Again, you don't need to use psychic powers to build all of the features that the customer will need in the next 15 years, but keep your eyes open during requirements gathering and try not to close off opportunities for later change.

TOO MUCH NORMALIZATION

Taken to extremes, too much normalization can lead to a database that scatters related data all over the place for little additional benefit. It can make the design confusing and can slow performance.

When you normalize, think about what a change will cost and what benefits it will provide. Think about how the data will be accessed. If data is only read and written through stored procedures or middle-tier code, that code can help play a role in keeping the data consistent and might allow you to get away with slightly less normalization in the database's tables. Putting every table in fifth normal form or domain/key normal form isn't always necessary to keep the data safe.

I once worked on a project where a certain database developer (who coincidentally had just taken a class in database normalization) wanted to split every data value out into a separate table. For example, a customer record would contain little more than a CustomerId. Then a Values table would hold the actual data in its three fields Id, ValueName, and ValueData. To look up a customer's name, you would search the Values table for a record with Id equal to the customer's ID and ValueName equal to “Name.” In some bizarre otherworldly sense, this table is very normalized and it lets you do some amazing things. For example, you could decide to add a new EarSize field to the customer data without changing the tables at all. However, that design doesn't reflect the structure of the data, so it would be next to impossible to use. (If you really think that you might need to add an EarSize field, then you might consider a NoSQL document database so you can add just about anything at any time.)

INSUFFICIENT NORMALIZATION

Although too much normalization can make the database slower than necessary, poor performance is rarely the reason a software project fails. Much more common reasons for failure are designs that are too complex and confusing to build, and designs that don't do what they're supposed to do. A database that doesn't ensure the data's integrity definitely doesn't do what it's supposed to do.

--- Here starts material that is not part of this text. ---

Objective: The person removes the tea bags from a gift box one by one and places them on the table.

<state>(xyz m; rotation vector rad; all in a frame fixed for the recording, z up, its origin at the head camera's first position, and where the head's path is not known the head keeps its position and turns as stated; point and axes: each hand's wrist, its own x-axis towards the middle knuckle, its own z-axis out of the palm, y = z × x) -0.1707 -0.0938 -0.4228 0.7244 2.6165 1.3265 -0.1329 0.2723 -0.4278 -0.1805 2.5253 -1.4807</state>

Normalization is one of the most powerful tools you have for protecting the data against errors. If the database refuses to allow you to make a mistake, then you won't have trouble with bad data later. Adding an extra level of indirection to gather data from a separate table adds only milliseconds to most queries. It's very hard to justify allowing inconsistent data to enter the database to save one or two seconds per user per day.

This doesn't mean you need to put every table in fifth normal form, but there's no excuse for tables that are not in at least third normal form. It's much too easy to normalize tables to that level for anyone to claim that it's not necessary.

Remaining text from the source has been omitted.